Description of the task
Return all lines from the listing below in which the string "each" occurs.

Data

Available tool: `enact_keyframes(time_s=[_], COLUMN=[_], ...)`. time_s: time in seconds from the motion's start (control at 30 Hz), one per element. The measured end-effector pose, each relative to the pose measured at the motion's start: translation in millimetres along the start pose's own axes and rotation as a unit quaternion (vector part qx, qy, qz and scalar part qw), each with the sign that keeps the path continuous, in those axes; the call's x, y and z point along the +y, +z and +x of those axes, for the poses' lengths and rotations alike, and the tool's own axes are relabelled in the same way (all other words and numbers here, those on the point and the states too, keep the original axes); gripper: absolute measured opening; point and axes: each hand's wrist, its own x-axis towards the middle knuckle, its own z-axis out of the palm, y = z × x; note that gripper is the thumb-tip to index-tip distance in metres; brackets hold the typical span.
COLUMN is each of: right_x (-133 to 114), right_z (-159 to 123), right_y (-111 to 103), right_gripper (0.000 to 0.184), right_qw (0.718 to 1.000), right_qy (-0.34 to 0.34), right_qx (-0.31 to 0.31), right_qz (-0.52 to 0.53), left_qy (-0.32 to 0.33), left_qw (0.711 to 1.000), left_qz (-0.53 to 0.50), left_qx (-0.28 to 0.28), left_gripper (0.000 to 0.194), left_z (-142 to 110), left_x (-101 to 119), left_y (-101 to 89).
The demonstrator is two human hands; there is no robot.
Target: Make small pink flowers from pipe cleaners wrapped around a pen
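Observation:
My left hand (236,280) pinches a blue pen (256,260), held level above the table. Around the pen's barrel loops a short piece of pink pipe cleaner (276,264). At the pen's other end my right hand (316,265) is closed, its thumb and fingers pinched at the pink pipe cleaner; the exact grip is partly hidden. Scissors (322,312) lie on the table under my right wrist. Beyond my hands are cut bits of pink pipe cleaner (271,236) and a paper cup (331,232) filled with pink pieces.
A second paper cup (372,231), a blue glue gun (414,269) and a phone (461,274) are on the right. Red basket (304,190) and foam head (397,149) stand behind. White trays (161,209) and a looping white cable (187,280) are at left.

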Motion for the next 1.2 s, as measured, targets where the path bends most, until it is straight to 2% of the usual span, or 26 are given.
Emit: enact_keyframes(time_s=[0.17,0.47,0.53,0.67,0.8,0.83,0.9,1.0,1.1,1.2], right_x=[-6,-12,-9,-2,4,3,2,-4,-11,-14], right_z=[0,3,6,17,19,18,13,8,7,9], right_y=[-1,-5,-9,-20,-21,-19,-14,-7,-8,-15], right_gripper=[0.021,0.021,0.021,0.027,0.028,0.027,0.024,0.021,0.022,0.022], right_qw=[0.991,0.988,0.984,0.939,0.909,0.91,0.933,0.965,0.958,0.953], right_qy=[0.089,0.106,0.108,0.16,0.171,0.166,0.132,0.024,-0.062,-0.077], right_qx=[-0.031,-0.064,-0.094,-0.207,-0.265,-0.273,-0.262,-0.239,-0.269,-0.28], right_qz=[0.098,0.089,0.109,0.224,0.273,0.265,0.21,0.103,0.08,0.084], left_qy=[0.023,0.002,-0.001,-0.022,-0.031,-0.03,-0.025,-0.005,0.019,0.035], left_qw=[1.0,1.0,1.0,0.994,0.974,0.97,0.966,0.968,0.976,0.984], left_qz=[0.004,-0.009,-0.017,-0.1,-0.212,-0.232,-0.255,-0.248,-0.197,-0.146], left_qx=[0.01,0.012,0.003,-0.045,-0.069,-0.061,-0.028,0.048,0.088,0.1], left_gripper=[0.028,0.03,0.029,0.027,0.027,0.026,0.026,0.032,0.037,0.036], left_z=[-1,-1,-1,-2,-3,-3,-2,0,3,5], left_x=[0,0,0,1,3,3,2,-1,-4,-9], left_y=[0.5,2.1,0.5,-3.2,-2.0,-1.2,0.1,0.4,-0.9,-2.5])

Solved problem
Available tool: `enact_keyframes(time_s=[_], COLUMN=[_], ...)`. time_s: time in seconds from the motion's start (control at 30 Hz), one per element. The measured end-effector pose, each relative to the pose measured at the motion's start: translation in millimetres along the start pose's own axes and rotation as a unit quaternion (vector part qx, qy, qz and scalar part qw), each with the sign that keeps the path continuous, in those axes; the call's x, y and z point along the +y, +z and +x of those axes, for the poses' lengths and rotations alike, and the tool's own axes are relabelled in the same way (all other words and numbers here, those on the point and the states too, keep the original axes); gripper: absolute measured opening; point and axes: each hand's wrist, its own x-axis towards the middle knuckle, its own z-axis out of the palm, y = z × x; note that gripper is the thumb-tip to index-tip distance in metres; brackets hold the typical span.
COLUMN is each of: right_x (-133 to 114), right_z (-159 to 123), right_y (-111 to 103), right_gripper (0.000 to 0.184), right_qw (0.718 to 1.000), right_qy (-0.34 to 0.34), right_qx (-0.31 to 0.31), right_qz (-0.52 to 0.53), left_qy (-0.32 to 0.33), left_qw (0.711 to 1.000), left_qz (-0.53 to 0.50), left_qx (-0.28 to 0.28), left_gripper (0.000 to 0.194), left_z (-142 to 110), left_x (-101 to 119), left_y (-101 to 89).

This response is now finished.